一夏の電撃を受けた《紅椿》は一夏の大槍から攻撃など避けることは出来ず、《紅椿》の装甲を破壊していく。
『《雷光穿槍》』
「ぐぅ!!」
箒も負けまいと一夏の《雷光穿槍》を《雨月》と《空裂》で無理矢理受け止める。
『《星光爆破》』
一夏はさらに上空に《星光爆破》の光弾を撃ち上げた。
箒は一夏がなぜそんなことしたのか分からなかったが、その後に思い知る。
『《支配者の神域》』
一瞬にして視界が変わる箒。
眼の前には一夏が放った光弾があった。
「な!?」
一夏は箒を《支配者の神域》で光弾の着地地点へと飛ばしたのだ。
制限された質量、転移範囲さえ合っていれば、何でも転移させることができる。
回避とかに使う《支配者の神域》を一夏は箒に使ったのだ。
『チェックメイト』
箒の前で光弾が弾け、轟音が鳴り響いた。
光が収まると大破した《紅椿》が落ちてくる。
一夏は溜め息を吐きながら、箒を捕まえた。
『ほらよ、そいつをさっさと医務室に連れて行け』
一夏は箒を山田先生に投げ渡すと、プルプルと握り潰す拳をする束の方へと振り向いた。
『満足したか? お前が言っていた屑機が勝っちまったぞ?』
「何でよ、何で!! あたしが作った機体は今までの中で最高作品だったんだよ!! どうして、そんな屑機体がぁ!!」
束は納得がいかなかった。
箒が武士道精神で馬鹿正直に真正面から仕掛けてきたのも敗因の一つかもしれないが、それだけではない。

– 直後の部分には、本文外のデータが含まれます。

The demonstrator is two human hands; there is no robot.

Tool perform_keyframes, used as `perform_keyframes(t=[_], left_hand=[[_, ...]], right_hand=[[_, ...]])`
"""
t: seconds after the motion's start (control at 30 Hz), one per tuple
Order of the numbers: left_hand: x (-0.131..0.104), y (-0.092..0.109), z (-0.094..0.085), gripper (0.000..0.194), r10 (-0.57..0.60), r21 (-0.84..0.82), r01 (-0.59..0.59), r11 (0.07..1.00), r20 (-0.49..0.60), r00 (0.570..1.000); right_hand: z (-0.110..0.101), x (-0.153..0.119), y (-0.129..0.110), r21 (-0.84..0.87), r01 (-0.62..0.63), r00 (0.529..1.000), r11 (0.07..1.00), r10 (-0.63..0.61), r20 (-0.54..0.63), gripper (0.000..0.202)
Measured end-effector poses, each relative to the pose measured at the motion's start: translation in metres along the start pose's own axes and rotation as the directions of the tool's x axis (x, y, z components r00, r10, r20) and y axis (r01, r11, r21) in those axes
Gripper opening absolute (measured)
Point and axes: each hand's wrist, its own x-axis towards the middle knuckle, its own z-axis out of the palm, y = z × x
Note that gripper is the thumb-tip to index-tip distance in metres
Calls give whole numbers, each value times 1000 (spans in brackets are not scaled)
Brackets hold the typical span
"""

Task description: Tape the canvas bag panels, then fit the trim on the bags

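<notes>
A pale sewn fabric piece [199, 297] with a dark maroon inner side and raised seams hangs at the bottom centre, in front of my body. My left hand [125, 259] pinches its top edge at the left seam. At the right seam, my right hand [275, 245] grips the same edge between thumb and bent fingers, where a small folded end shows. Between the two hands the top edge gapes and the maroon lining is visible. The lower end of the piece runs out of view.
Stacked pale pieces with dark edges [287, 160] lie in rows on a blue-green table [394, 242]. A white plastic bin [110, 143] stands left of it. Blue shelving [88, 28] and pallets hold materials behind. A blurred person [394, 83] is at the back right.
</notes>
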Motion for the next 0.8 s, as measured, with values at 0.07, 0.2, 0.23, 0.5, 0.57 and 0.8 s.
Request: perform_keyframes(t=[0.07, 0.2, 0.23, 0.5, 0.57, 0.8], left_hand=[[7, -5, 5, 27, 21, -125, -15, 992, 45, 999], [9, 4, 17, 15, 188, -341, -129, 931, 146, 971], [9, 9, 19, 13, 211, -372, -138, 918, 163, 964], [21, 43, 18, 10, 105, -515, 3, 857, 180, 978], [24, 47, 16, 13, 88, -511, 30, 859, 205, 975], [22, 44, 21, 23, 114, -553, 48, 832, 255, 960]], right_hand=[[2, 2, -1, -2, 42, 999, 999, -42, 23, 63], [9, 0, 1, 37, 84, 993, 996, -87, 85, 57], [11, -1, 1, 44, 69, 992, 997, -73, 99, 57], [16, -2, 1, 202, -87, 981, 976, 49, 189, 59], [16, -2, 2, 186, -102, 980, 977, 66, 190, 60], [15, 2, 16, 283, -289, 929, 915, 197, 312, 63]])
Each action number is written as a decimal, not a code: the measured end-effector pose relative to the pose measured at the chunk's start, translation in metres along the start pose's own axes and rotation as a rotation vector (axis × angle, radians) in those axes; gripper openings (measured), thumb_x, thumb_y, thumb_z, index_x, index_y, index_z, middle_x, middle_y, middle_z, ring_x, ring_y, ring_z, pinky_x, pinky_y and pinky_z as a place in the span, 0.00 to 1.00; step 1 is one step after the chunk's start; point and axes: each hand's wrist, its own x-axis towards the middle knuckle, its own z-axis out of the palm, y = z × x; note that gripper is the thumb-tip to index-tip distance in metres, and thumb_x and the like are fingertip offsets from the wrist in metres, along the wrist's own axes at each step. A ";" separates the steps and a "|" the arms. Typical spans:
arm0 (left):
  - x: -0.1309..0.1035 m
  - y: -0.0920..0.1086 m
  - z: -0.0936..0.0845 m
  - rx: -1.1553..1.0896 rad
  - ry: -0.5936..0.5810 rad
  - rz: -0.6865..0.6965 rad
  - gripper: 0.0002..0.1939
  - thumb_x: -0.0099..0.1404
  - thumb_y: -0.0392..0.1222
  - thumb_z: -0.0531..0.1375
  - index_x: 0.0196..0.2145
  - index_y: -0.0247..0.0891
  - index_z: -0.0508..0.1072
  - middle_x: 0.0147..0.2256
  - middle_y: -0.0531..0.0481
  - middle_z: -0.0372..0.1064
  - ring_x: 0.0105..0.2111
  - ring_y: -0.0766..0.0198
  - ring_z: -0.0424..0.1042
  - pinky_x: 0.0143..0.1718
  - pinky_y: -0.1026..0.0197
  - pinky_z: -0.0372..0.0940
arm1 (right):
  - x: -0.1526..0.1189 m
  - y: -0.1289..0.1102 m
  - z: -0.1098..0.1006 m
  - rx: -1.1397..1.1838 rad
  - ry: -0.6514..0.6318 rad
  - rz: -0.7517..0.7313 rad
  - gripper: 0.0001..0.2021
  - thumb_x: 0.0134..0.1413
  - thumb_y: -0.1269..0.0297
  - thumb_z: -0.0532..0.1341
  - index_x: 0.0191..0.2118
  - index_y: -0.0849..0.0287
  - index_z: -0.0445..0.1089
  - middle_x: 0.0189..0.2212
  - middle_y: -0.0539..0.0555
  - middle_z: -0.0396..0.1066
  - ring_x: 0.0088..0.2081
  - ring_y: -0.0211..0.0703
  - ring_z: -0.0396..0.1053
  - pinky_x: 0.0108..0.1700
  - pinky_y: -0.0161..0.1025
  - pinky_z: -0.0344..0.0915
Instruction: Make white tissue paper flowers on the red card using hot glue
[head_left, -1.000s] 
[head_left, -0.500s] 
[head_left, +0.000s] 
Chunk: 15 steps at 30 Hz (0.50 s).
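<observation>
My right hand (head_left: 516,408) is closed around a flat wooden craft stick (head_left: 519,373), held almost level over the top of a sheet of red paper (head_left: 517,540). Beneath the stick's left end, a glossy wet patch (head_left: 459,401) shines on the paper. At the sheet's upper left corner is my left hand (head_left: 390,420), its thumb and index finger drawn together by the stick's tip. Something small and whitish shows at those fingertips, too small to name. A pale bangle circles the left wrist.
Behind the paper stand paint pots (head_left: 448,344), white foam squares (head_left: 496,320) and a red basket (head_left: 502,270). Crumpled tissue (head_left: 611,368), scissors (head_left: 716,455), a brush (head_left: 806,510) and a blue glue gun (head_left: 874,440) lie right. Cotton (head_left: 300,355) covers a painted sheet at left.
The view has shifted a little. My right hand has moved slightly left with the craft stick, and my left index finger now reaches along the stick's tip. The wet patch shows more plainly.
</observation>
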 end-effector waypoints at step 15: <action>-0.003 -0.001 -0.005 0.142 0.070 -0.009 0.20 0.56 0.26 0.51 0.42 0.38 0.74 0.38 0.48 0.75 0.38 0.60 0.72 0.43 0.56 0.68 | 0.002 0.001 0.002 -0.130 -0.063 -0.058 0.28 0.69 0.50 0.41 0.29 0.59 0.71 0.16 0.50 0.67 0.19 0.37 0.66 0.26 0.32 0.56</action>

一夏たちが乗るISは既に完成されたISであったからだ。
ISの自己進化の最終到達地点に既に到達しており、束が作るISなど足元に及ばない領域へと来てしまっていた。
『知るかそんなの。箒は負けた、そんで俺が勝った。ただそれだけだ』
「っ……」
束はそんな一夏を睨み付けるが、無意味だった。
一夏の眼には束など、すでに興味などなかったのだ。
『用がないなら、さっそとその塵を持って帰りな』
そう言って一夏は束にある物を投げ渡す。
束が受け取ったのは、ボロボロになった二つの鈴が着いた赤い腕輪だった。
それは、《紅椿》の待機状態であり、先程回収した物だ。
「いっくんはきっと後悔する。自分が犯した罪に」
『そうかい。だが、そうだろうと俺は何も後悔はしない』
もう既に一夏は罪を犯している。
この手が赤く染まっていようと、一夏は突き進む覚悟があの日からできていた。
「…………」
束は無言のまま、一夏たちの前から立ち去った。